Donor Advised Funds (DAFs) – Resolving weaknesses with self-regulation
All those often cited reasons why DAFs are here to stay do not mask that there are issues related to them. A number of the matters are resolvable and they can be addressed quickly by the DAF industry itself.
What are some of the major complaints? Here are three:
- Charities feel they have poor access to the billions of dollars in the 480,000 individual DAF accounts housed and administered by the more than 1,000 DAF sponsors. Charities and the DAF sponsors should sit down together and find ways to provide better access and transparency to the DAF accounts without undermining donor confidentiality. A simple action would be for the DAF sponsors to send an annual “report” to each charity detailing what grants were sent to their charity. With that information charities can then engage these donors in healthy discussions about annual, major and planned recommended grants from the individual donor-advised accounts.

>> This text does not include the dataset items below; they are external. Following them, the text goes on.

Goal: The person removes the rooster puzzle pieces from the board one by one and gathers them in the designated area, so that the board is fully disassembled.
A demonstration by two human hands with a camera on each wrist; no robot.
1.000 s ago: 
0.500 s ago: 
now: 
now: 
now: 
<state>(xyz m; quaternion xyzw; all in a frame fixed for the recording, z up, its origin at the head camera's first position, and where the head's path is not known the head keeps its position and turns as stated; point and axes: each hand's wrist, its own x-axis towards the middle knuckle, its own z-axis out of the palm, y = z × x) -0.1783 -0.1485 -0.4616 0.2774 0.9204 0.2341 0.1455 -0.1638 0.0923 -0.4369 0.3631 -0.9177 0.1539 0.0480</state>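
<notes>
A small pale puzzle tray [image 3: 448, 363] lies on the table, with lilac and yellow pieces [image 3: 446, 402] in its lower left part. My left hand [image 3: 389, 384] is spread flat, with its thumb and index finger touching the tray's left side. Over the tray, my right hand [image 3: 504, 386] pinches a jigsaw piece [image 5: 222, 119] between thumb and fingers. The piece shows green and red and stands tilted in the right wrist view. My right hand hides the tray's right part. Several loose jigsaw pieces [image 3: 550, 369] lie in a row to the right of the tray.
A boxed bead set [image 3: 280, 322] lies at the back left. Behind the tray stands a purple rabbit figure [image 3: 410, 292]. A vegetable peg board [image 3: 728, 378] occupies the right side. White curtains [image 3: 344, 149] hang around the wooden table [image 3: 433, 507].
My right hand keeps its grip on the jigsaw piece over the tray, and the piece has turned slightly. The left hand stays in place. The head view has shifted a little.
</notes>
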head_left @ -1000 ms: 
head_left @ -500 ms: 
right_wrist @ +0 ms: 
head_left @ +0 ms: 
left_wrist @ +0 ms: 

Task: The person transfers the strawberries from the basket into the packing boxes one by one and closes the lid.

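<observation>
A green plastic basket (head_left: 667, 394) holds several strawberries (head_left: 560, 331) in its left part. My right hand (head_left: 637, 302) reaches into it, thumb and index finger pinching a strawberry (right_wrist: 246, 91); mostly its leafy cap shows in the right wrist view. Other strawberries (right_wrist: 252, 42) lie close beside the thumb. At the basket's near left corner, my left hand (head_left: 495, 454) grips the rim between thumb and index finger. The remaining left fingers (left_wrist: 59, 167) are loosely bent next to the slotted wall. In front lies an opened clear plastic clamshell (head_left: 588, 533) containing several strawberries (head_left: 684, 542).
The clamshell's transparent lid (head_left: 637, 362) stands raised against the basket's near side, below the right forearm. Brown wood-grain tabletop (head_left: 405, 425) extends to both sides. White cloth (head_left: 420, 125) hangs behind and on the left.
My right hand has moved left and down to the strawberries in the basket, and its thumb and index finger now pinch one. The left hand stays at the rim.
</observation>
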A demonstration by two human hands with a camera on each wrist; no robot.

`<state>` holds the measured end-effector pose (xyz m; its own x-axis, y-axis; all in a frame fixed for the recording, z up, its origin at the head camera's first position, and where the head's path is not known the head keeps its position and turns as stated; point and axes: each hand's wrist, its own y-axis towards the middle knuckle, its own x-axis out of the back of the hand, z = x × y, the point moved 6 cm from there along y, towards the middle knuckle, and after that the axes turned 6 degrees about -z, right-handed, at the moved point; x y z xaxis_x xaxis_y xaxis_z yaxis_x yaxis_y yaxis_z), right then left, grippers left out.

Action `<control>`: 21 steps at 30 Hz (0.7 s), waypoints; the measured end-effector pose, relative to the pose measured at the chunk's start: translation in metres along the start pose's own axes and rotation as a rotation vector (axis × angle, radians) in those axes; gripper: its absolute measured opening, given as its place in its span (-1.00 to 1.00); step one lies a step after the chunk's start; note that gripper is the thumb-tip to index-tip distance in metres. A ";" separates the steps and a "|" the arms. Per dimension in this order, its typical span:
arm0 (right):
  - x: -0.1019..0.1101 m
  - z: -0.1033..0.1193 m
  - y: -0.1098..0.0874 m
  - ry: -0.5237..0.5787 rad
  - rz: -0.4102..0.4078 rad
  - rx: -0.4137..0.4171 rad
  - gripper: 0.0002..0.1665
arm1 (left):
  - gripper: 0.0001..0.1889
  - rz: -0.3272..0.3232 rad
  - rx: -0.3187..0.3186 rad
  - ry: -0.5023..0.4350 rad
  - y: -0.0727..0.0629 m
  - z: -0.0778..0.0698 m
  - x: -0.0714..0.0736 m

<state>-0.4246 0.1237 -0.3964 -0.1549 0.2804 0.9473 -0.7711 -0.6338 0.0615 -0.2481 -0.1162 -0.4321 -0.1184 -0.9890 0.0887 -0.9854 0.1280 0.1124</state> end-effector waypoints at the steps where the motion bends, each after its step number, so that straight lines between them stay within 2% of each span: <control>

- There is a perception that some large individual donor-advised accounts have issued minimal, even zero, grants out for the public benefit. There may be reasons why a donor chooses to hold back grant recommendations (for example to make a big splash grant recommendation to a charity at a pivotal point in time) but this still feels contrary to the spirit of DAFs. Maybe it’s time for a required annual payout for each account? Or jump up to a (5%?) on individual DAF accounts over a threshold amount (say, $10 million?). These feel like reasonable steps and would add millions to the public good.
- Private foundations are able to skirt their annual 5% payout requirement with distributions to DAFs. Again, that just does not feel right. Foundations work within the bounds of the law today but none of the 5% payout is guaranteed to reach the positive missions around us. Make the foundations distribute their minimum 5% or more to operating charities, or require the 5%+ payout to flow through the DAF within twelve months. Quite simply, this loophole allowing foundation distributions to be held into future years at DAFs should stop.
DAFs are here to stay. That’s a good thing for America. And DAFs will be better if these three issues are addressed with dialogue and action. And rather than waiting for these changes to be legislated into action, DAFs should take the lead and agree to implement these changes on their own, by a sort of DAF mutual declaration.